(Exercise directions): Could you copy each line of the entries that contains "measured"?

(Exercise materials):

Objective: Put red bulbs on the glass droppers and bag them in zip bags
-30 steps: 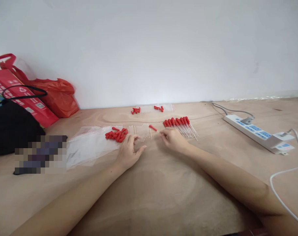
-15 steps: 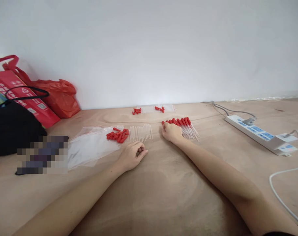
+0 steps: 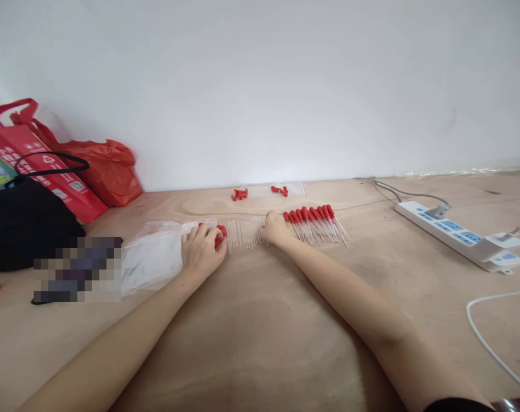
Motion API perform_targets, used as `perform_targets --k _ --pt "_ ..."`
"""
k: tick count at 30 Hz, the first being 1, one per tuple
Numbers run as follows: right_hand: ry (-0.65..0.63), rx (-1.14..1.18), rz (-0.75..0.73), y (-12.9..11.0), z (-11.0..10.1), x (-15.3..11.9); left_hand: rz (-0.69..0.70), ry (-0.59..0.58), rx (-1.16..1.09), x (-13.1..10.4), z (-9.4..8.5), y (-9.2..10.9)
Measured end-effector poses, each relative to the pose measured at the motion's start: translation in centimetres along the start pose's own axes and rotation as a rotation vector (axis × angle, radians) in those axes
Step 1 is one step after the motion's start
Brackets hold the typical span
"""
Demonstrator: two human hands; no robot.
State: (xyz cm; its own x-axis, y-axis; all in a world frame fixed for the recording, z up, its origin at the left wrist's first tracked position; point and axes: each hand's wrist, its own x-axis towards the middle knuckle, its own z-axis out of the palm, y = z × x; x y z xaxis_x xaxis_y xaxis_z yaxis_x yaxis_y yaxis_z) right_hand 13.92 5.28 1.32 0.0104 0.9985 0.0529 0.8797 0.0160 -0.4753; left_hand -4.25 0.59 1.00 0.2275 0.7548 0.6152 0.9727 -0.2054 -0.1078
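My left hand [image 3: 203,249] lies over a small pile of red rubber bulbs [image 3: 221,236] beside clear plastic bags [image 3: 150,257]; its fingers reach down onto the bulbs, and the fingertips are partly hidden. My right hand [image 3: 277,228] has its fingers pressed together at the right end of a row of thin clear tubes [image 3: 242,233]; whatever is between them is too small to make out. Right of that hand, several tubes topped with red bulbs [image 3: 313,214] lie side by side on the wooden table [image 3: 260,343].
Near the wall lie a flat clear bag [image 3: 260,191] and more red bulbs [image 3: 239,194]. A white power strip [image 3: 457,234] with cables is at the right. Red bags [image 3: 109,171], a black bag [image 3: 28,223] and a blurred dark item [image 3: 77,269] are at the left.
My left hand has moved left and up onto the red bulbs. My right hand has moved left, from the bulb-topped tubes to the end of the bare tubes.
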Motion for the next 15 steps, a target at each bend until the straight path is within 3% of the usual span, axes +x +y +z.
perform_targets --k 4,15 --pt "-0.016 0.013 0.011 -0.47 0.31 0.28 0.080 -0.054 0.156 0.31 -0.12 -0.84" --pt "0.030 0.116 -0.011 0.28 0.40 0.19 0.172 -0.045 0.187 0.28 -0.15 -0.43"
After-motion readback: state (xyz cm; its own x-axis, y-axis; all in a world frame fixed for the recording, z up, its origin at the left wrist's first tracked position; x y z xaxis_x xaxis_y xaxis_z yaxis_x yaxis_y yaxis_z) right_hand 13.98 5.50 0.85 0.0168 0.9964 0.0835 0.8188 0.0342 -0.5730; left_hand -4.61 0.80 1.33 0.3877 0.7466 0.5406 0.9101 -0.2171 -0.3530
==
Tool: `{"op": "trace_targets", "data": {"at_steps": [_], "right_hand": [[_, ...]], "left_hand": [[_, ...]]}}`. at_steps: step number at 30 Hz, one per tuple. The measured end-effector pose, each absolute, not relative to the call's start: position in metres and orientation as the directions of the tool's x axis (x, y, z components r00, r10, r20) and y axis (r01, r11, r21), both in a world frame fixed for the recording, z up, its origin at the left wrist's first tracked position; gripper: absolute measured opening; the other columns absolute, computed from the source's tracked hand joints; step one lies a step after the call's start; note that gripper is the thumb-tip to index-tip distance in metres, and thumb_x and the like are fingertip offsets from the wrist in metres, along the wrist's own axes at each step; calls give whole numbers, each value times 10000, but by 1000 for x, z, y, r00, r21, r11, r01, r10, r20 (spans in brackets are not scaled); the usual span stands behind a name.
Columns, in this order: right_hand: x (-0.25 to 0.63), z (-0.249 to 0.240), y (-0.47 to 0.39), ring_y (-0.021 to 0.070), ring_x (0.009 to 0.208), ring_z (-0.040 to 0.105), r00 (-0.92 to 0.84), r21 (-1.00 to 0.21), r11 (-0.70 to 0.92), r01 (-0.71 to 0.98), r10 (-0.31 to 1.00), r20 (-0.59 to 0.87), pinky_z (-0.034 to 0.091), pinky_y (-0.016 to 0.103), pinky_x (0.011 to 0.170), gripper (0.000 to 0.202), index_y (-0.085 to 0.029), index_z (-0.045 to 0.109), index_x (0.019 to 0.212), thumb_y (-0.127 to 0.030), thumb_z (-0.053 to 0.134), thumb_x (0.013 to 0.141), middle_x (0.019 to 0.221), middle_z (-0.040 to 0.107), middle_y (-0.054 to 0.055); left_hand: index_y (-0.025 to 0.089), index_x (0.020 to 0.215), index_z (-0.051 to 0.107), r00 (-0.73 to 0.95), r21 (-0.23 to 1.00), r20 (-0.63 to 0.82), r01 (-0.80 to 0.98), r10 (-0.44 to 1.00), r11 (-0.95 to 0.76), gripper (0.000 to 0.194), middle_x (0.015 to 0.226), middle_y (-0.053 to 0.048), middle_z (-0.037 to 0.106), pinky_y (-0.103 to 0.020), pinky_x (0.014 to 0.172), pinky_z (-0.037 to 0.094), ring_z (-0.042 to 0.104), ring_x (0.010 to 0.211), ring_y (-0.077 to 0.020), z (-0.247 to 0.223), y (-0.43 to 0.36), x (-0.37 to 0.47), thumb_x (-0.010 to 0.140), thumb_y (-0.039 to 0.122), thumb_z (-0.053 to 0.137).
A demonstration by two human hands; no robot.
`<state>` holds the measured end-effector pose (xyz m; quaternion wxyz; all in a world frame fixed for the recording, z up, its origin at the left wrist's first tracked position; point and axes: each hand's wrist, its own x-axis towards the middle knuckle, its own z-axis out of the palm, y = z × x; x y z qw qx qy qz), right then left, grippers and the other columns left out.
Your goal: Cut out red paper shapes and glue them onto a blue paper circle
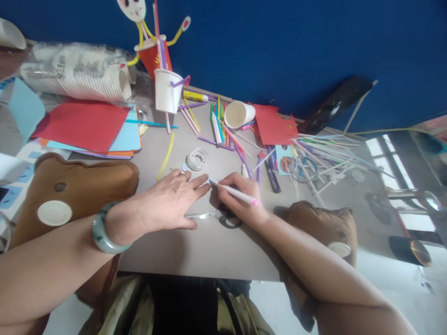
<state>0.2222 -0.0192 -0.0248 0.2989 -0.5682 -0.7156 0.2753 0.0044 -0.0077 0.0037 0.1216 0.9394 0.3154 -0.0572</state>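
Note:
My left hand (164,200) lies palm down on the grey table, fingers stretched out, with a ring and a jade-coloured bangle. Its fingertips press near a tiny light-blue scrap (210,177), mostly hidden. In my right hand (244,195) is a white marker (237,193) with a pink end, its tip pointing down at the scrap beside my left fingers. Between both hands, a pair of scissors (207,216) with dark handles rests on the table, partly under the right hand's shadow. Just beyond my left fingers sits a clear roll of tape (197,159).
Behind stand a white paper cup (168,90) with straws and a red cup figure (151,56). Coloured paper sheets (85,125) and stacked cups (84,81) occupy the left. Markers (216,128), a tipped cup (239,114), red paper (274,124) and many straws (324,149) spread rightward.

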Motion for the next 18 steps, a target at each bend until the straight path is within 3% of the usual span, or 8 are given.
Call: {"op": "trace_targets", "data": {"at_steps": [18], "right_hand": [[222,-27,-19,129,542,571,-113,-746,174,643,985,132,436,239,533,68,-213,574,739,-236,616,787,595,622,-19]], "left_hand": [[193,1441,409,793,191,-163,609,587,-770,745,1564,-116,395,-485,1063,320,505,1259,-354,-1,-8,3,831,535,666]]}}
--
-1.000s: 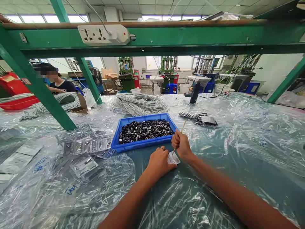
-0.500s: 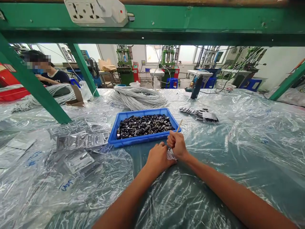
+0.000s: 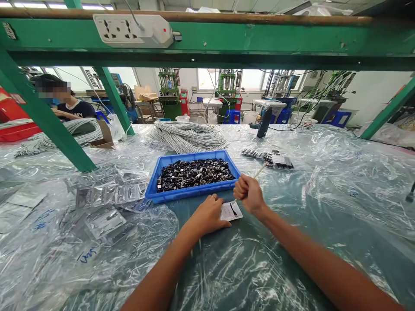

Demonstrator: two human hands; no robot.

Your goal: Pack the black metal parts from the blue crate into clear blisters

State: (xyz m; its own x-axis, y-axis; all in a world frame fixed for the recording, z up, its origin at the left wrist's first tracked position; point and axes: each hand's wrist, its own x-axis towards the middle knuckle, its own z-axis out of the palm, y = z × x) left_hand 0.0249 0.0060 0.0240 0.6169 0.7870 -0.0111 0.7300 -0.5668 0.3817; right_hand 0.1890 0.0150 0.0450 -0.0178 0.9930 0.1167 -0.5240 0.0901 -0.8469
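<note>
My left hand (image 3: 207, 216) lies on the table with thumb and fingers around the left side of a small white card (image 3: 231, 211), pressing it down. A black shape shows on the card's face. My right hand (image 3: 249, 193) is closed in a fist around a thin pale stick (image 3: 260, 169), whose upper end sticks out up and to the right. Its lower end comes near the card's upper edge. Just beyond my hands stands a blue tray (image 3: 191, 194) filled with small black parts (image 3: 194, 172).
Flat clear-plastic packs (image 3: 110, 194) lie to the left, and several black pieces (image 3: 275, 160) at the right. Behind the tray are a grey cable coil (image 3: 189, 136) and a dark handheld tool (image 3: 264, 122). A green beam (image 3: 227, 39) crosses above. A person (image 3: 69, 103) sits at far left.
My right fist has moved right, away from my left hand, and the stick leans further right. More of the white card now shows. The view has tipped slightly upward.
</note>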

(Exercise solution):
Measured end-effector poses, each relative to the pose measured at the motion's start: translation in centimetres along the start pose's own axes and rotation as a rotation vector (axis × angle, radians) in those axes
Tool: `{"op": "trace_targets", "data": {"at_steps": [_], "right_hand": [[_, ...]], "left_hand": [[_, ...]]}}`. at_steps: step number at 30 Hz, one per tuple. The measured end-effector pose, each absolute, not relative to the call's start: position in metres and orientation as the directions of the tool's x axis (x, y, z components r00, r10, r20) and y axis (r01, r11, r21), both in a world frame fixed for the recording, z up, its origin at the left wrist's first tracked position; gripper: absolute measured opening; the other columns absolute, computed from the source's tracked hand joints; step one lies a step after the call's start; note that gripper is the thumb-tip to index-tip distance in metres, and thumb_x and the like are fingertip offsets from the wrist in metres, along the wrist's own axes at each step; calls give whole numbers, each value times 10000, but by 1000 for x, z, y, r00, r21, r11, r01, r10, r20 (spans in brackets are not scaled); the usual span stands behind a name.
`<state>` holds the measured end-effector pose (xyz m; quaternion wxyz; all in a world frame fixed for the recording, z up, its origin at the left wrist's first tracked position; point and axes: each hand's wrist, its own x-axis towards the middle knuckle, its own z-axis out of the palm, y = z × x; x y z qw qx qy qz), right then left, grippers and the other columns left out.

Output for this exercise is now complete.